Whether your outdoor space is a garden in the countryside or a balcony overlooking a cityscape, flower boxes and hanging baskets are an ideal method of rewilding your environment, without overwhelming available space. Add vibrant color to your surroundings with a mixture of native wildflowers and pollinator plants for insects and birds, increasing biodiversity in your area.

4) Bookings for bugs

Calum Maddock, a gardening expert at www.homehow.co.uk says that ‘a cost-effective and space-saving way to help restore the ecosystem in your local area is to build bug hotels.’ Insects, especially bees and butterflies, play a crucial role in pollination, a key process in the continuation of most plant species and food production. Bee populations are rapidly declining due to habitat loss, pollution, and the use of pesticides. Bug hotels are a simple way to protect insects. Even in urban areas with few natural outdoor spaces, rooftop beekeeping has become a popular way to make cities more eco-friendly. Also, the honey they produce can be used in local cafes and restaurants. 

5) Banquets for the birds

Like flower boxes and bug hotels, bird feeders encourage birds into your garden no matter where you live. A wide selection of foods such as seed, dried fruit, and nuts will entice a range of native bird species into your garden. Bird feeders come in different sizes and are designed to suit all environments. As a surprising benefit, birds pollinate plants and help to control garden weeds. By eating seeds of garden weeds, birds prevent them from sprouting, reducing the need for harmful chemicals to wildlife, plants and pets.

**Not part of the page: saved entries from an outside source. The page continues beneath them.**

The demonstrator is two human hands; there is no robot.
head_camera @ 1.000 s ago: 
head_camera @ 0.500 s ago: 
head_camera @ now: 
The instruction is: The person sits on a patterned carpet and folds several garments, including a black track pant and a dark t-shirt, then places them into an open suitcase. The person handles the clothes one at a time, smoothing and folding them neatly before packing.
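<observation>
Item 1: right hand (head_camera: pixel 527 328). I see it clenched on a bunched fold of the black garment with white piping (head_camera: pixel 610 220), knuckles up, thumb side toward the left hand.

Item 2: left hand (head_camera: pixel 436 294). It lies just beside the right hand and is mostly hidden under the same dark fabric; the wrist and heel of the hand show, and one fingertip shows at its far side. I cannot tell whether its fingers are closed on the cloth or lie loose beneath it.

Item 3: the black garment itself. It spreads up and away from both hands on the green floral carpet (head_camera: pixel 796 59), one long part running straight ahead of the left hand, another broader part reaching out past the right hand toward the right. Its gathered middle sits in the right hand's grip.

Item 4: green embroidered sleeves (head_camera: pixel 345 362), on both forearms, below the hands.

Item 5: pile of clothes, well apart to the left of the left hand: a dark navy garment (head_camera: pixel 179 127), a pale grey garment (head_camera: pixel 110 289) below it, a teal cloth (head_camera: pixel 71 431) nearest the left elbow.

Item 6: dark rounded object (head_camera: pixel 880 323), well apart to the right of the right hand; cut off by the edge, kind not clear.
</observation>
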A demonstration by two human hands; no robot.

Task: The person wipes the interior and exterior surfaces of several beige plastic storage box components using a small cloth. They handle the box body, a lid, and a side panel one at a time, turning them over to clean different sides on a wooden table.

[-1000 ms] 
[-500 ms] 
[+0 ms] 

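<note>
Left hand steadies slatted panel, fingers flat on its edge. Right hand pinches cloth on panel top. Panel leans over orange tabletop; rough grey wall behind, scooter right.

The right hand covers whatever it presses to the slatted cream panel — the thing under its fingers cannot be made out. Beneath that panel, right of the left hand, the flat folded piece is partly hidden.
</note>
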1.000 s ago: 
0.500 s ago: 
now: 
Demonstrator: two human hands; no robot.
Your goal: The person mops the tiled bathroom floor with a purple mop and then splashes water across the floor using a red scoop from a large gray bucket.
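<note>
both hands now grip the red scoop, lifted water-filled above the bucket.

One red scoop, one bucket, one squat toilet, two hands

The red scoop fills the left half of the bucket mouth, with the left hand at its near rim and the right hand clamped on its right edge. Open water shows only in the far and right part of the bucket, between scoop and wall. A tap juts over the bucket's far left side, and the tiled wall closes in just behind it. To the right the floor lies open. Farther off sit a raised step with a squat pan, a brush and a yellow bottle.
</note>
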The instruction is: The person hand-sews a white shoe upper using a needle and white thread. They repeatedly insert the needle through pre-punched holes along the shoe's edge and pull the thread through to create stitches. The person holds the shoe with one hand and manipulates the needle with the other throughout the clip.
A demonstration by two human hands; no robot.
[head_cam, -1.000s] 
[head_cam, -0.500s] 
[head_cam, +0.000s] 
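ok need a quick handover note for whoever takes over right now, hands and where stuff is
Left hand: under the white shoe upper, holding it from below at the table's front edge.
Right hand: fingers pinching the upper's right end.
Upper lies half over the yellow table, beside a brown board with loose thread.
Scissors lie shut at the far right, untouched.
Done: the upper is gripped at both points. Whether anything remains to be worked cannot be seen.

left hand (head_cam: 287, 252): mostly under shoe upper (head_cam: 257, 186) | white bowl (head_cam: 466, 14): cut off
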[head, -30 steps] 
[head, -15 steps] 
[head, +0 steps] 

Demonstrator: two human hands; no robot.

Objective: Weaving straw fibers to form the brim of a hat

6) Connect with your community

Starting a conversation with your neighbors in your local community about rewilding and what could be done on a larger scale to allow nature to thrive is as important as what you do on an individual level. Small steps like creating corridors for wildlife through gardens and sharing responsibility of providing food and shelter for species help rewild local areas. 

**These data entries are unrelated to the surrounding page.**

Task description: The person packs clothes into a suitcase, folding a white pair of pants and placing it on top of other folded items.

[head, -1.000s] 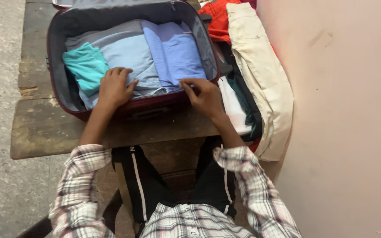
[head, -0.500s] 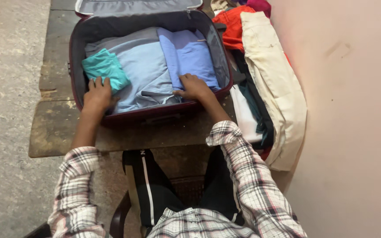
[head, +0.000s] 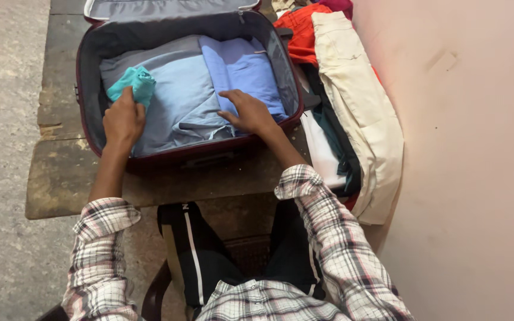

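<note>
A pale wall (head: 465, 148) fills the right side of the frame, and a worn wooden table (head: 66, 172) runs down the left and centre, over a stone floor (head: 1, 119). On the table, in the upper centre, lies an open maroon suitcase (head: 90, 139) with a grey lining. Between it and the wall, at upper right, clothes are heaped: a cream garment (head: 358, 101) on top, an orange one (head: 298, 32) behind it, and dark and white pieces underneath.

Inside the case, a folded light-blue shirt (head: 179, 95) covers the middle and a deeper blue folded shirt (head: 239, 65) lies to its right. A small teal cloth (head: 135, 83) sits bunched at the left of the case.

The left hand (head: 123, 122) closes around the lower end of the teal cloth, which looks crumpled in the grasp. The right hand (head: 248, 112) lies flat and open on the lower edges of the two blue shirts, holding nothing.

Bunched as it is, the teal cloth could lose its fold and catch the light-blue shirt beside it, rucking that up. The right palm, if it slides, may drag the near shirt edges out of line. The cream garment hangs past the table's near edge and looks liable to slip off.
</note>
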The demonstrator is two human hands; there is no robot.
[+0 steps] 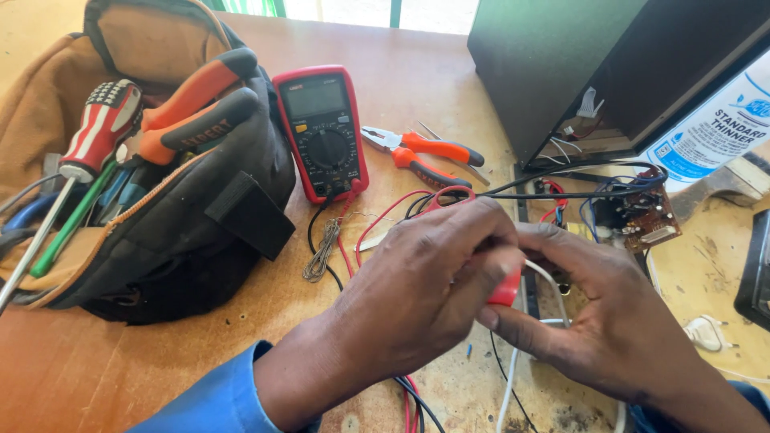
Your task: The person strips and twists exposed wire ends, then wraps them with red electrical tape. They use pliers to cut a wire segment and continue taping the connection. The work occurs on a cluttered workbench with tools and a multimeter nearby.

Rewilding on a larger scale has more long-term benefits than just seeing an influx of birds and insects in your garden alone. Calum Maddock explains that ‘rewilding is an activity for both adults and children in all communities and has the potential to reduce the impact of climate change for future generations.’ A wider variety and increased number of plants nationally would reduce the amount of CO2 in the atmosphere, stimulating a reduction in the number of deaths related to air pollution. 

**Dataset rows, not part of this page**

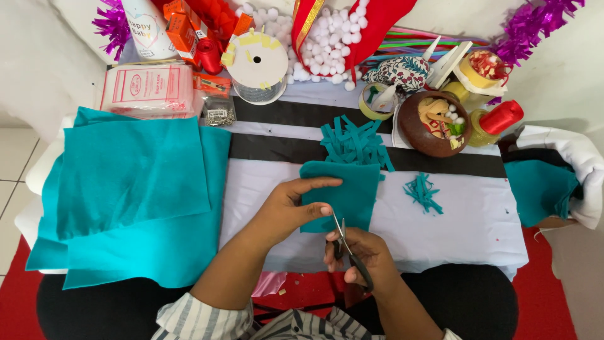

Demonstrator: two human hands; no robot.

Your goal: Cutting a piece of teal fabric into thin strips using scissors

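Note:
My left hand (290, 204) pinches a small rectangle of teal felt (349, 189) by its left edge, thumb underneath and fingers on top. Just below it, my right hand (362, 255) grips a pair of scissors (345, 242); their blades point up and touch the lower edge of the felt. Beyond the held piece lies a heap of cut teal felt strips (355, 141), and a smaller bunch of strips (423, 191) rests to the right.
Large teal felt sheets (132, 189) cover the table's left side, more teal felt (541, 189) hangs at the right edge. At the back stand a brown bowl (409, 123), ribbon spool (258, 63), white pom-poms (327, 38), plastic packet (148, 88), red spool (501, 116), purple tinsel (535, 25).

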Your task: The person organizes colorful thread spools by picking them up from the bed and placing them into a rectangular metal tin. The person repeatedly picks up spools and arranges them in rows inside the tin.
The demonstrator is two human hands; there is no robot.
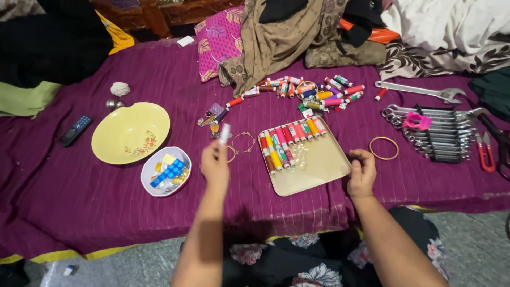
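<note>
- Two hands at work over a purple-covered bed (pixel 79 202): left hand (pixel 214 165) raised, its grip pinching a small pale thread spool (pixel 225 133) above the cloth, left of the beige tray (pixel 319 170).
- Right hand (pixel 361 172) rests at the tray's right edge, fingers curled; whether it holds anything cannot be told.
- Step judged: sorting spools into the tray's row (pixel 289 141); next calls for carrying the spool rightward to a free slot.
- Loose spool pile (pixel 313 93) beyond partly overlaps; the held spool's colour is blurred.
</note>
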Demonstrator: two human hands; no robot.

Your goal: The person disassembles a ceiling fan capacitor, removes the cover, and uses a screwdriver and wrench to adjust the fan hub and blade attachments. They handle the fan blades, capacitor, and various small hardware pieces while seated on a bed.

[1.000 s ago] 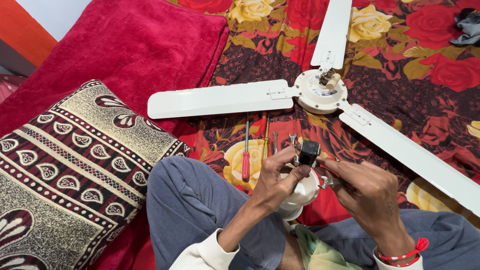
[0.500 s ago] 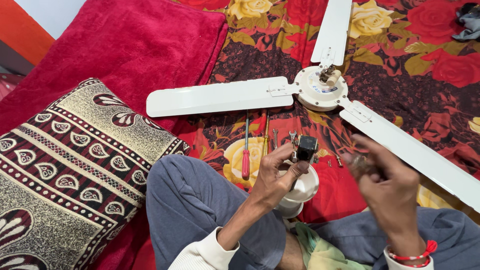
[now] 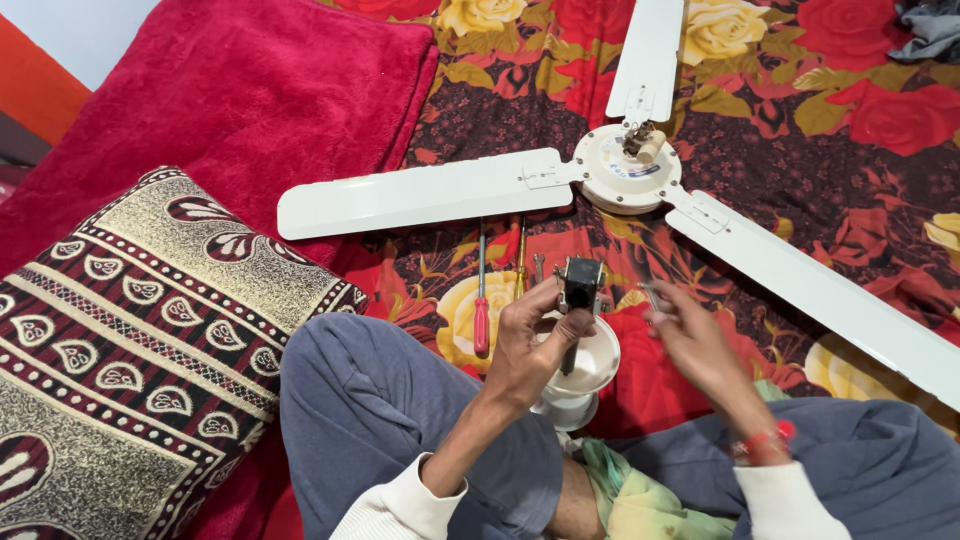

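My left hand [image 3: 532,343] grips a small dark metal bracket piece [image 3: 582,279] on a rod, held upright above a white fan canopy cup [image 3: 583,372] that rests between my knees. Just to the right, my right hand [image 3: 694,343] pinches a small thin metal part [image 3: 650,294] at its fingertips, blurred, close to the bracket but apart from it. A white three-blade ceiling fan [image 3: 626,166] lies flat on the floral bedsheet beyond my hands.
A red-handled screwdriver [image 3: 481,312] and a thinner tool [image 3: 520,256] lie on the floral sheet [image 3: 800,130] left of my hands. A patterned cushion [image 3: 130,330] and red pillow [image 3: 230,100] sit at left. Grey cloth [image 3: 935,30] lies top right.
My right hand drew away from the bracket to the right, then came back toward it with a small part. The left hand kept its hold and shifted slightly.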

During the pandemic, many have actively increased time in outdoor spaces, and over the past year, there has been a rise in demand for properties with gardens. Studies also show that lockdown, and time away from nature in general, has a negative impact on mental health. As well as benefiting the natural world and the physical health of many living in areas with poor air quality, gardening and rewilding is a proven way of improving mental health. Rewilding is the way forward to a better world to live in, and a better way of living.